4. Write the main body of your dissertation first

It is near impossible to write the introduction or conclusion of your thesis when you haven’t written your main argument yet so get the main body written before anything else. Your argument will most likely change and develop as you write too so your introduction and conclusion should be written at the end, when your argument is clear and you know what your outcomes are.

5. Keep it simple and to the point

It is easy to get carried away with fancy and technical jargon as you write and to make the structure complicated to demonstrate your flair, but that will probably do you harm in the long run. Your dissertation will be 8,000 to 10,000 words in length and you don’t want to make it difficult to read so it is best to do away with any unnecessary wording and to simplify your writing style. Your reader would rather have your writing simple and succinct rather than complex and confusing.

6. Make sure your argument is clear and coherent throughout

Again, it is easy to think that having a complex argument will strengthen your dissertation but it is better to have a clear and coherent argument throughout, with obvious strands of logic within your sections. Don’t overcomplicate your ideas and make sure you always write with your topic in mind, answering your research questions as you go along.

7. Stay positive!

There will be times that you will question your topic and wonder whether it is going to come together and you will doubt your research and work, but it will all work out in the end and you just have to keep going. Everyone will have a breakdown during the research and writing process so you are not alone! Give yourself plenty of rest and make sure you are drinking lots of water and eating well.

8. Be brutal when editing as a lot of your research won’t be a part of the finished work

When you are doing your research, it seems like all of the information you read is important, useful and valuable, but you will soon find that you can’t include everything in your dissertation. To keep to the word count and keep your writing concise, you have to be very brutal in your editing and be prepared to cut whole paragraphs of words that aren’t pertinent to your argument.

9. Proof-read, proof-read, and proof-read again

Don’t simply proof-read once when you have finally finished writing your dissertation, you will often be editing as you go along so you will be making small changes all the time. Keep checking that your spelling, punctuation, grammar and referencing are consistent and correct throughout and make sure your syntax and structure flow well. Don’t stop proof-reading until you are absolutely sure that you are happy with it and get a friend or peer to read through it to make sure it makes sense too.

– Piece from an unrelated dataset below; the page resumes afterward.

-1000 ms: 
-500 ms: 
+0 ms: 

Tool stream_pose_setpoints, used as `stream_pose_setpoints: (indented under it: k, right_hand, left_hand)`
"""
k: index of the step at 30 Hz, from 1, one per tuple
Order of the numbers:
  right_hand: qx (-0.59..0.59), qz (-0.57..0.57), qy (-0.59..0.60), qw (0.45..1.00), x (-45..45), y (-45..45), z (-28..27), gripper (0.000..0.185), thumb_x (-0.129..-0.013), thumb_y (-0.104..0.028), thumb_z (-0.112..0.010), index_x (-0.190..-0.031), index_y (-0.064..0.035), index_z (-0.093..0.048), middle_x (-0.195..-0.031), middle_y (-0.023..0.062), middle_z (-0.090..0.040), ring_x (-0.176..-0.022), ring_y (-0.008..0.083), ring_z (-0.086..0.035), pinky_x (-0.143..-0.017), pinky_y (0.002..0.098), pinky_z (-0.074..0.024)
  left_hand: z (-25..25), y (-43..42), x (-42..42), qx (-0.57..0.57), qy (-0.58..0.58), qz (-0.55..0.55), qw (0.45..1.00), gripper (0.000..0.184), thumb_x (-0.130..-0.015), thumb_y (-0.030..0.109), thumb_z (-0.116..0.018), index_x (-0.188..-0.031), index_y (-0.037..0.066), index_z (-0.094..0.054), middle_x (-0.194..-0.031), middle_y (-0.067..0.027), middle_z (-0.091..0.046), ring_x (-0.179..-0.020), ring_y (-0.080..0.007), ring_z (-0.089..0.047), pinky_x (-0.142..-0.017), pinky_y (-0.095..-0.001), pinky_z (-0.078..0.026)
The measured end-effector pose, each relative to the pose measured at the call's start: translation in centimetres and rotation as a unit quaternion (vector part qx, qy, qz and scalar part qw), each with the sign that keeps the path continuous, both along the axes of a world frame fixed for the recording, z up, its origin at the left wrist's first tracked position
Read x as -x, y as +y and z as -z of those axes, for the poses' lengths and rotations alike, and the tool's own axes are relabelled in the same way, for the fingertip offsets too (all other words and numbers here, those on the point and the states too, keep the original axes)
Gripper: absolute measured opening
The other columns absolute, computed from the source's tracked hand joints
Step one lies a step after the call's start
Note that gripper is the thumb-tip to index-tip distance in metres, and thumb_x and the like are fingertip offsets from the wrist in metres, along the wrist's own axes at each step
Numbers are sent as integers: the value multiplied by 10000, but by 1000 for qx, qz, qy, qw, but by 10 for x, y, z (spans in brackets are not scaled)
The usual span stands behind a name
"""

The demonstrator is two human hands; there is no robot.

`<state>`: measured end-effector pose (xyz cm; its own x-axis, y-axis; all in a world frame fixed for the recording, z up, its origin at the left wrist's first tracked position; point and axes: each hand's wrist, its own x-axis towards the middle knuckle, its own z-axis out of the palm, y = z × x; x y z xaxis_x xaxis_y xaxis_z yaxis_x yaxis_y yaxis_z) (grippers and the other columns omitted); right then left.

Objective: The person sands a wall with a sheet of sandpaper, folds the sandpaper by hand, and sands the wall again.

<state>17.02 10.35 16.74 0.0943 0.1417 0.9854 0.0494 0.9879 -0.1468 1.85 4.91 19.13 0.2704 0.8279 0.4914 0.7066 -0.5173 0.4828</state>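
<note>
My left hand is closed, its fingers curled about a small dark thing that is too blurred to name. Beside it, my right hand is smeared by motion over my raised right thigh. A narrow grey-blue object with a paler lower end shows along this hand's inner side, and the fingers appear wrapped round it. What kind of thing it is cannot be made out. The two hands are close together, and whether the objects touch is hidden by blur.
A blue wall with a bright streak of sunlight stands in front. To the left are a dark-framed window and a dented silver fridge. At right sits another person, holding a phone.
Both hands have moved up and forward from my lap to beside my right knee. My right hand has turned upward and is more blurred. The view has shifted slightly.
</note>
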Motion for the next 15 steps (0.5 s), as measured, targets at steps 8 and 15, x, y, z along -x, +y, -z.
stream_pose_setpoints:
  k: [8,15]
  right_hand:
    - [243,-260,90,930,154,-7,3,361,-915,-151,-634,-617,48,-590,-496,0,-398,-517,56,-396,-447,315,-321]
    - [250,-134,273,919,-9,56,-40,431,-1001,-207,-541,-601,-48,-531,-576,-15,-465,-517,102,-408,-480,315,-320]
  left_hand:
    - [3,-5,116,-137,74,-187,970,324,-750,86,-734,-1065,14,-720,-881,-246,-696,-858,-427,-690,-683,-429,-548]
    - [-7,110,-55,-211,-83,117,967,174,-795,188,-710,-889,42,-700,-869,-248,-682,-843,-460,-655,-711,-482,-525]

10. Make sure you will have the time (and the money) to print and bind your dissertation

After all the stress and toil of writing your dissertation, the next step is to finally get it printed and bound – give yourself enough time to do this as many institutions will not accept printing or binding issues as an excuse for a late hand-in. Keep multiple copies of your finished dissertation just in case, as computer failures will also not be accepted as an excuse for late submission. The last thing you want to do is rush through this process as you have not left yourself enough time to do it comfortably.